== Raw data

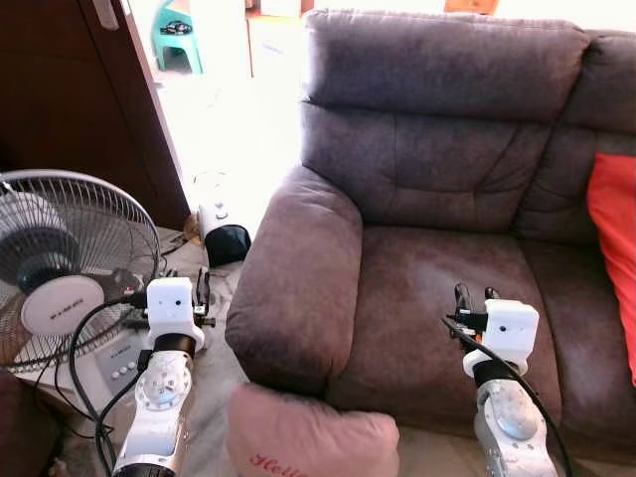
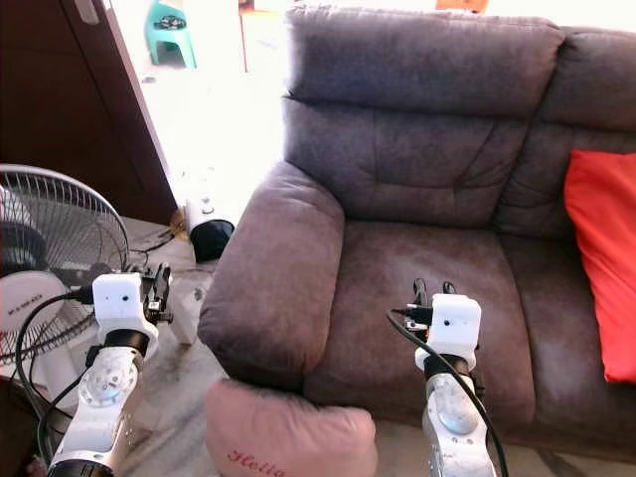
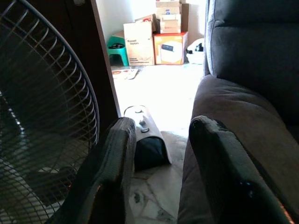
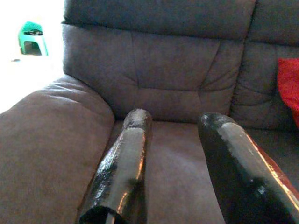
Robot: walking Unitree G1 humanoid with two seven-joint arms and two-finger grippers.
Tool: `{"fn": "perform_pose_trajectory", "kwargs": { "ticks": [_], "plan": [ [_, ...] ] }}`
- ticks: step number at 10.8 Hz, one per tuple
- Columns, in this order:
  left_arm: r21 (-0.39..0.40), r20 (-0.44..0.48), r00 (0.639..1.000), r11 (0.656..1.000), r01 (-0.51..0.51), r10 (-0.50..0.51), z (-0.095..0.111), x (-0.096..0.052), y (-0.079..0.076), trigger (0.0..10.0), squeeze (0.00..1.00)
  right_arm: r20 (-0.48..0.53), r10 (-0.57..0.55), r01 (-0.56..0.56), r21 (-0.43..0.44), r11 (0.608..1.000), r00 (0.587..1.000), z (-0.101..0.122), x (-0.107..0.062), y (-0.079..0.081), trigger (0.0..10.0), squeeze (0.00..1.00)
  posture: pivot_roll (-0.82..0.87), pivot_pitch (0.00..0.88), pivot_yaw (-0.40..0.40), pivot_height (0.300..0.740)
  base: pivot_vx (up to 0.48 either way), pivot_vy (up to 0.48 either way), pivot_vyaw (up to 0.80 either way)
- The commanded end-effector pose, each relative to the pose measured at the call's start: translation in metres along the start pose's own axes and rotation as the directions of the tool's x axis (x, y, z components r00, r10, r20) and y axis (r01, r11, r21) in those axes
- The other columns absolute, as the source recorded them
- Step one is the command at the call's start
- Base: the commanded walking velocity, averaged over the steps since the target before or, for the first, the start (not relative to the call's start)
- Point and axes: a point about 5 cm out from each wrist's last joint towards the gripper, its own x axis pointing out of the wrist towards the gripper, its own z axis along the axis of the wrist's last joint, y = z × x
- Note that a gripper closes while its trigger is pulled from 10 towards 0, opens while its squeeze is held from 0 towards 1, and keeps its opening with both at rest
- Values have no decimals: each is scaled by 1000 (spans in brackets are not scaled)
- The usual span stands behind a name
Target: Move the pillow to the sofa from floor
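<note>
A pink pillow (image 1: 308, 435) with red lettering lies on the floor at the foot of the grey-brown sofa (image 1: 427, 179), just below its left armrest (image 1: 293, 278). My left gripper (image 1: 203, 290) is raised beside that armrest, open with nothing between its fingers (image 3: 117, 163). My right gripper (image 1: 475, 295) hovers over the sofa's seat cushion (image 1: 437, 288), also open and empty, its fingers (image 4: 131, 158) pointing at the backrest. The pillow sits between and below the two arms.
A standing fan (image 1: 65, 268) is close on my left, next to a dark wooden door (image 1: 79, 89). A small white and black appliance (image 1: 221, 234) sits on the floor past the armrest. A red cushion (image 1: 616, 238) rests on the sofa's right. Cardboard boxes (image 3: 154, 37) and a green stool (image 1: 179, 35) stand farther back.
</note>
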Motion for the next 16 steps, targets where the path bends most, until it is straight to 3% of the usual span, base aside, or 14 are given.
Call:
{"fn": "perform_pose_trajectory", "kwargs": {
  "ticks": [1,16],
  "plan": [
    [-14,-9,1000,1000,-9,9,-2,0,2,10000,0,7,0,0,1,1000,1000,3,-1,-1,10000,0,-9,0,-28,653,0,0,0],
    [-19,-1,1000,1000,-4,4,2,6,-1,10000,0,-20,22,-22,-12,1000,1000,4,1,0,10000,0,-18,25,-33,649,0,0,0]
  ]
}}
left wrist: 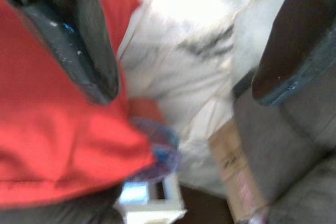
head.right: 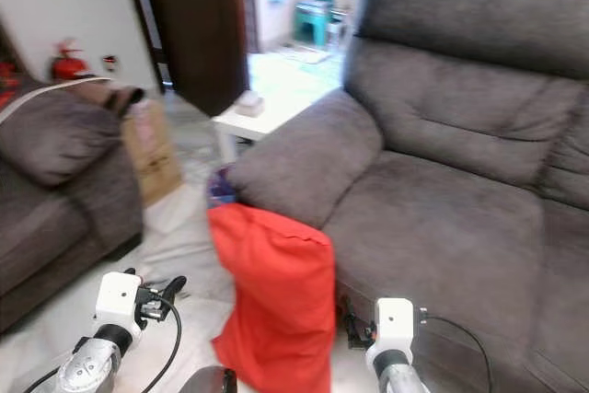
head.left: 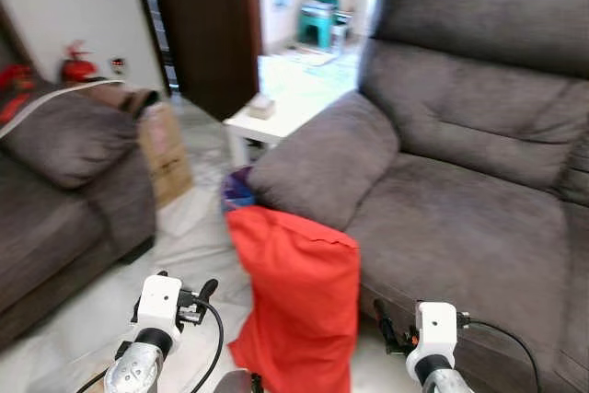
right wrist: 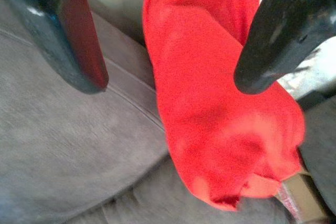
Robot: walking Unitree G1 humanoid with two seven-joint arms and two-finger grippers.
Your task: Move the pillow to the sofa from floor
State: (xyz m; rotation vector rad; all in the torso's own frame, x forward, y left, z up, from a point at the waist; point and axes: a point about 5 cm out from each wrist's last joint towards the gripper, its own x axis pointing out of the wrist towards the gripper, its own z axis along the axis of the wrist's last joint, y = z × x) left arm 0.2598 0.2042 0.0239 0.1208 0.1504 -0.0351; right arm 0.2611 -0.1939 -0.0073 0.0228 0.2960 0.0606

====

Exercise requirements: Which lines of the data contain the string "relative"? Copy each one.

Solution to the problem:
- The commanded end-effector pose, each relative to the pose measured at the call's start: translation in metres along the start pose's own axes and rotation as the directions of the tool's x axis (x, y, z components r00, r10, r20) and y axis (r01, r11, r21) in those axes
- Base: the commanded walking velocity, averaged over the steps since the target before or, for the first, the start (not relative to the call's start)

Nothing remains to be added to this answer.